* Data supplied:
* * * * * * *
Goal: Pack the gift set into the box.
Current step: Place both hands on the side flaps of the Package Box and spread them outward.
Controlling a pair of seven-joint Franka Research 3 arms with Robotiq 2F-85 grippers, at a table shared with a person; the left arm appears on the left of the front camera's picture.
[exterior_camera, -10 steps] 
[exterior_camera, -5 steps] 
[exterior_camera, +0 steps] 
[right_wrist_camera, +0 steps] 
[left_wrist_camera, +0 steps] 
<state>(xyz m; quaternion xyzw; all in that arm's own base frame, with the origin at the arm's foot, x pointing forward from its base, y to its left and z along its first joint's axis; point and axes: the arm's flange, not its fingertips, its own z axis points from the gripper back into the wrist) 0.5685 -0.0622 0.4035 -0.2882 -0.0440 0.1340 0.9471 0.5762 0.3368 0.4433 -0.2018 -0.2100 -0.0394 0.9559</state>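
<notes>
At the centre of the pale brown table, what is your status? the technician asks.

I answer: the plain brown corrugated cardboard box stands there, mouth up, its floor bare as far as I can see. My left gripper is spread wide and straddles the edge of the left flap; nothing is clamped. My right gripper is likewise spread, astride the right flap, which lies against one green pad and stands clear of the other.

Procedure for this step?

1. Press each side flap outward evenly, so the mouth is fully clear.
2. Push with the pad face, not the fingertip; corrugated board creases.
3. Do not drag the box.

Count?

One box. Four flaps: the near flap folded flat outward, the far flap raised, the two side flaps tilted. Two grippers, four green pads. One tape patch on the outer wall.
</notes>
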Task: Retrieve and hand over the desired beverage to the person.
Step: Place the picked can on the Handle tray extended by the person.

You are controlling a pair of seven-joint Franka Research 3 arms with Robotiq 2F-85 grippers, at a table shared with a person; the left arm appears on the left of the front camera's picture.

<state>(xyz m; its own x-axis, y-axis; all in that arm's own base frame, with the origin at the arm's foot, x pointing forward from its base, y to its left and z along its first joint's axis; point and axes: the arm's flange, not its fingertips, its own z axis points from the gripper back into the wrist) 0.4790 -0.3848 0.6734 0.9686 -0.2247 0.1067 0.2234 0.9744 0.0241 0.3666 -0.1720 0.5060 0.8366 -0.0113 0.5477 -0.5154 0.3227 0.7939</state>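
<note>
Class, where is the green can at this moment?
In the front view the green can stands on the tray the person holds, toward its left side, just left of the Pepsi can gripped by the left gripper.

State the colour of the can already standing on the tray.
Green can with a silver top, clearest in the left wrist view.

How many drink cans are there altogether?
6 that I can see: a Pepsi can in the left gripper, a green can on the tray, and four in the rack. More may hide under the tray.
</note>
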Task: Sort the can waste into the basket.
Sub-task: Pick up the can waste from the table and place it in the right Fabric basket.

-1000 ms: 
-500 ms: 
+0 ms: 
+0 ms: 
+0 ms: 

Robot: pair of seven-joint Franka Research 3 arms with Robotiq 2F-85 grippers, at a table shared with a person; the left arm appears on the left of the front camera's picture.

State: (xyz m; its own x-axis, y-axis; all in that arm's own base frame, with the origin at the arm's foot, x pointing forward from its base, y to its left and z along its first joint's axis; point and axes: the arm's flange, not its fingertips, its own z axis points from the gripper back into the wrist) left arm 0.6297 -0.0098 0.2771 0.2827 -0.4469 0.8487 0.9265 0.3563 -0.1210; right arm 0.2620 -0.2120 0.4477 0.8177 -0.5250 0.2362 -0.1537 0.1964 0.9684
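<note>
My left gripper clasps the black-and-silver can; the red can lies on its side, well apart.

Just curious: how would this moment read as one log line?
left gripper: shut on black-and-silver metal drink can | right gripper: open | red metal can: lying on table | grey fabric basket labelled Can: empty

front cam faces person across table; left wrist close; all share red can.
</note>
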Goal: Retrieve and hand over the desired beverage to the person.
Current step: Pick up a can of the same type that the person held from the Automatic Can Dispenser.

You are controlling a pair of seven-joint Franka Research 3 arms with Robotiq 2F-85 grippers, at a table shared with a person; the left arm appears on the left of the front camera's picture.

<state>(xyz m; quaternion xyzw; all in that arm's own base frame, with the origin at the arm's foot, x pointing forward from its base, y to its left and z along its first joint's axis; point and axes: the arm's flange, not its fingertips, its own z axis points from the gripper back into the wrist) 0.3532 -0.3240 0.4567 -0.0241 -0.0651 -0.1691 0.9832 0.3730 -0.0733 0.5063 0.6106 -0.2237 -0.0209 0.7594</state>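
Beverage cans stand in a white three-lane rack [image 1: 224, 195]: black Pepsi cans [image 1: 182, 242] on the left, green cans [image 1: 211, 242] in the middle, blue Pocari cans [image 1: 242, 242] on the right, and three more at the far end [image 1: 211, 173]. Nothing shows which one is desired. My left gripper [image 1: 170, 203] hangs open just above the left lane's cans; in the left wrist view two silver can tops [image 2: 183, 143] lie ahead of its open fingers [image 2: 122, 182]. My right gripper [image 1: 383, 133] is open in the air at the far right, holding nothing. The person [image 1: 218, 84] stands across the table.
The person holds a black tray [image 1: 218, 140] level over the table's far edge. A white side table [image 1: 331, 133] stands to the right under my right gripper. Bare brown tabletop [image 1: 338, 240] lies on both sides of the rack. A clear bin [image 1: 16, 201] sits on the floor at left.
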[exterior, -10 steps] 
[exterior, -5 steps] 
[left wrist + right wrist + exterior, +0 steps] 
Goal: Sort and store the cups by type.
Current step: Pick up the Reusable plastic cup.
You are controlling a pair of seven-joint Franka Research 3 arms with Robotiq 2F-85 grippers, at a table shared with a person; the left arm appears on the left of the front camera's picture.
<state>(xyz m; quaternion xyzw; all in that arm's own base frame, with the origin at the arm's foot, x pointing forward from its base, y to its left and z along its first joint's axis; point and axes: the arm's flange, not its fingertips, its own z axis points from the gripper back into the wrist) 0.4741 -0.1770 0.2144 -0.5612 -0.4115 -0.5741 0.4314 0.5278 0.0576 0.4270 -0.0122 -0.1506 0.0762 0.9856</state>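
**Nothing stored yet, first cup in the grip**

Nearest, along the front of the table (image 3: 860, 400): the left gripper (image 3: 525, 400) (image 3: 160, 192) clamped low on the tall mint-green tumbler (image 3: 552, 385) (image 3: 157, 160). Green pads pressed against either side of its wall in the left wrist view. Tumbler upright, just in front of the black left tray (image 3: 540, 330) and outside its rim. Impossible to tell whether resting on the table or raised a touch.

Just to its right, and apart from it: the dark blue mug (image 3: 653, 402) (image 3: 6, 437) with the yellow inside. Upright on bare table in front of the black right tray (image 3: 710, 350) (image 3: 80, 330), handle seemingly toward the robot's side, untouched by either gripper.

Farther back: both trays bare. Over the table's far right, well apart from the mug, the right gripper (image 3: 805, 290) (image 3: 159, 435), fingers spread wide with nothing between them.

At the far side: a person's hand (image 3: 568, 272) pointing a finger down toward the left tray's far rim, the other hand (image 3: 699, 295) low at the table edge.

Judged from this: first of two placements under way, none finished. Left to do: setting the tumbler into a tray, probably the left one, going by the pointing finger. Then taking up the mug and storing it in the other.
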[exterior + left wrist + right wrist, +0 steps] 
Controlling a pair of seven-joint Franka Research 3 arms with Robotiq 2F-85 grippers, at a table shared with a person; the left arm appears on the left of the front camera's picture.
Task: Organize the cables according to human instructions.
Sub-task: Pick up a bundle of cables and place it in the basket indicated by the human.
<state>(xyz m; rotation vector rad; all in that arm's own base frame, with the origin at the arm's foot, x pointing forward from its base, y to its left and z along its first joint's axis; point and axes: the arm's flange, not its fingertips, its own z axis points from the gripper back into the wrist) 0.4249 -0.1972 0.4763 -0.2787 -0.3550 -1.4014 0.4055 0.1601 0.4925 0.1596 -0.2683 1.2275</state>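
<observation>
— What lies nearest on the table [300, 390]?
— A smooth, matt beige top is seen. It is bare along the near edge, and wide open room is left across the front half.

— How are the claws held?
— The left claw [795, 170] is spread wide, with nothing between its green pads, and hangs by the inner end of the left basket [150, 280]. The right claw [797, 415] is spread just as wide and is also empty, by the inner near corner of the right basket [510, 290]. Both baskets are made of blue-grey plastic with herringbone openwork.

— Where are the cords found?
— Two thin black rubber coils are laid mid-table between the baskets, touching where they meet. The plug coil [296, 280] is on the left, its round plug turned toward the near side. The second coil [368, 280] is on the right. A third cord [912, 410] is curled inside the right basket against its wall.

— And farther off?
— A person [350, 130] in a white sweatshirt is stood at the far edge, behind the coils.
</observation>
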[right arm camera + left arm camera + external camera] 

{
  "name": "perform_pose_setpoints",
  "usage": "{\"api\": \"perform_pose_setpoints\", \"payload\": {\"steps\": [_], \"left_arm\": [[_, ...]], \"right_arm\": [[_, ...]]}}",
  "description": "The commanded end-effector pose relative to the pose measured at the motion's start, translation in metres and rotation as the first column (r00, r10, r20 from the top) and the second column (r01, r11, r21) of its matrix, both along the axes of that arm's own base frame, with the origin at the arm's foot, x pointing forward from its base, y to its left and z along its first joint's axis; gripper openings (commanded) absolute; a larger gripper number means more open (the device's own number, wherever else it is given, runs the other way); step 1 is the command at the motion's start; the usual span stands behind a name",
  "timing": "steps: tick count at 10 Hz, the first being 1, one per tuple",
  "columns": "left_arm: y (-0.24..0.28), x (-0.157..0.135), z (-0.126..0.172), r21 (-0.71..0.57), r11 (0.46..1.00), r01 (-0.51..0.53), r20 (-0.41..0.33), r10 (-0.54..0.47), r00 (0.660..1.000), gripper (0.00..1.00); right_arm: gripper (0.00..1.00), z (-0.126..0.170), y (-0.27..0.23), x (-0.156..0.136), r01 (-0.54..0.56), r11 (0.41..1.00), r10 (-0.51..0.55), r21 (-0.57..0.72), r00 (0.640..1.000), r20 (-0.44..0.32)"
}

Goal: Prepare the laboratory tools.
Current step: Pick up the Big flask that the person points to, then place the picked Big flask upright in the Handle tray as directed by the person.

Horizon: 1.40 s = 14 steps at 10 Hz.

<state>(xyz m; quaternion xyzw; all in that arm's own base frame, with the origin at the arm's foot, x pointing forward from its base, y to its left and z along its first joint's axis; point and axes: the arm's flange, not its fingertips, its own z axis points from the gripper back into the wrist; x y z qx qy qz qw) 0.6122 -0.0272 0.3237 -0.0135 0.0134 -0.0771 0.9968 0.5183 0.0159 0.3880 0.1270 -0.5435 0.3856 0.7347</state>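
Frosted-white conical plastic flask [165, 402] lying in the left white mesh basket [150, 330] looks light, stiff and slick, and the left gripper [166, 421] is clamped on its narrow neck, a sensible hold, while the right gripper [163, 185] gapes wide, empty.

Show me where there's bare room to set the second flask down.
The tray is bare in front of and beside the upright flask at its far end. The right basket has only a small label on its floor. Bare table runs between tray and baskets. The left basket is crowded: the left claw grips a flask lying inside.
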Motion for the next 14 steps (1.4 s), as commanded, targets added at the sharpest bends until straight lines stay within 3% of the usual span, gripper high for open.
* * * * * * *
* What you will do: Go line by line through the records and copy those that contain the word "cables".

* Task response:
Task: Organize the cables according to human instructions.
Sub-task: Pick up a bundle of cables and place it in the basket indicated by the human.

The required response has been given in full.